I was comparing folders between two computers and the comparison revealed that I have several folders that contain multiple files that begin with .sync-conflict…
The provided link does really point to a chapter in the manual which describes conflict resolution. However, for obvious reasons, the manual describes the way to deal with conflicts only in principle, because Syncthing does not know how to generally resolve conflicts. Content conflicts need to be solved it a file-type-specific way.
That is why it keeps both files in case of a conflict for you to handle manually.
If you don’t care about data loss, you can change a setting which causes Syncthing to always only keep the newest file in case of conflict. But you must be aware of the real risk of data loss. Consider the following example: You and a friend have a synched docx file. When your devices are not connected you and your friend edit that document on two devices more or less simultaneously. Later, when the devices connect, Syncthing detects the conflict and silently throws away your edits or your friend edits, whoever happened to press “Save” last.
These .DS_Store files are a special case. They are used by MacOS to cache some metadata about files in the folder and are updated in the background by each Apple device. There is not much sense in synchronizing them, so they should rather be ignored by Syncthing on all devices. That will make it stop detecting conflicts about these specific files.
Edit your folder configuration in Syncthing, go to the Ignore Patterns tab and enter (?d).DS_Store on a line of it’s own. Do that on all involved devices. Then delete all the conflict copies for these files. See Ignoring Files — Syncthing documentation, there is even an example with an entry for exactly this type of files.
I’m the only one using SyncThing across my “collection” of Mac computers so it appears that these are “self-inflicted”.

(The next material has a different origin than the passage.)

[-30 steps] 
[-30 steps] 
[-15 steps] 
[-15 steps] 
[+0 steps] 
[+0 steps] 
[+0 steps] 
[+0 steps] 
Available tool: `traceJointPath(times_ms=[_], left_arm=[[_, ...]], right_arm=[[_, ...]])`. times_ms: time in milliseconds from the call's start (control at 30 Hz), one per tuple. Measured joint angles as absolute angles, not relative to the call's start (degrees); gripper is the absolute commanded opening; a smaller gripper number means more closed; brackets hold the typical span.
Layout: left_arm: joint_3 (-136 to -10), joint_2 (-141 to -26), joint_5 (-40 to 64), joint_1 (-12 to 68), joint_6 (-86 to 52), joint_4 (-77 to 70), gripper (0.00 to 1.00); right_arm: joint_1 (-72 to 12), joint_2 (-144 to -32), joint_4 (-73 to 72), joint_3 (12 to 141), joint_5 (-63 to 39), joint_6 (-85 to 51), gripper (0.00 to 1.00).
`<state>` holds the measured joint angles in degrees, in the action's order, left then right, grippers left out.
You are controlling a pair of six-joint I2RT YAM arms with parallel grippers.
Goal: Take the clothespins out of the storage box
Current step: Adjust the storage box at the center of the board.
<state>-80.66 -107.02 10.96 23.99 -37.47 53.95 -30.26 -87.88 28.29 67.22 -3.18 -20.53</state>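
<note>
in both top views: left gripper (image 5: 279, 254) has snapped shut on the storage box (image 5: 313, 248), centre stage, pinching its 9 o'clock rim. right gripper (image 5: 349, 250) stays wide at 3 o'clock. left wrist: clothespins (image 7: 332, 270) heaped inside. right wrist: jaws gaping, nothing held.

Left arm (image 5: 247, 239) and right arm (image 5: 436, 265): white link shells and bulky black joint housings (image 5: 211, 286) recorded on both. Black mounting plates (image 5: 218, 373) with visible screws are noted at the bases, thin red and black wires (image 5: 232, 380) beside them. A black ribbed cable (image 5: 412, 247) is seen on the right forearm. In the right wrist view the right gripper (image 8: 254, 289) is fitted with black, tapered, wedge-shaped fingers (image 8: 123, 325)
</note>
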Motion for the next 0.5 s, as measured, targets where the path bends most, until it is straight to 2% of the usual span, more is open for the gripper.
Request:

I think my solution will be “don’t open the same file on different machines” and I’ll be good going forward.
Thanks for your reply and explanation, it’s very much appreciated.
Make sure you don’t have a space in that pattern (as typed in your reply). This is what it should look like:
(?d).DS_Store
These files reappearing means that the ignore pattern probably didn’t work because of the extra space. When a MacOS device then looks at the folder, the file is recreated quickly. Then synced to the other devices. You need to get the pattern right, otherwise it sounds all good.
Note that if you want to get rid of these files everywhere, you should first ignore them only on the MacOS devices. Then delete them on any non-MacOS device, which will propagate to all others with non-MacOS. It’s not really necessary to add the same ignore pattern on these other devices afterwards, but recommended to have the same everywhere.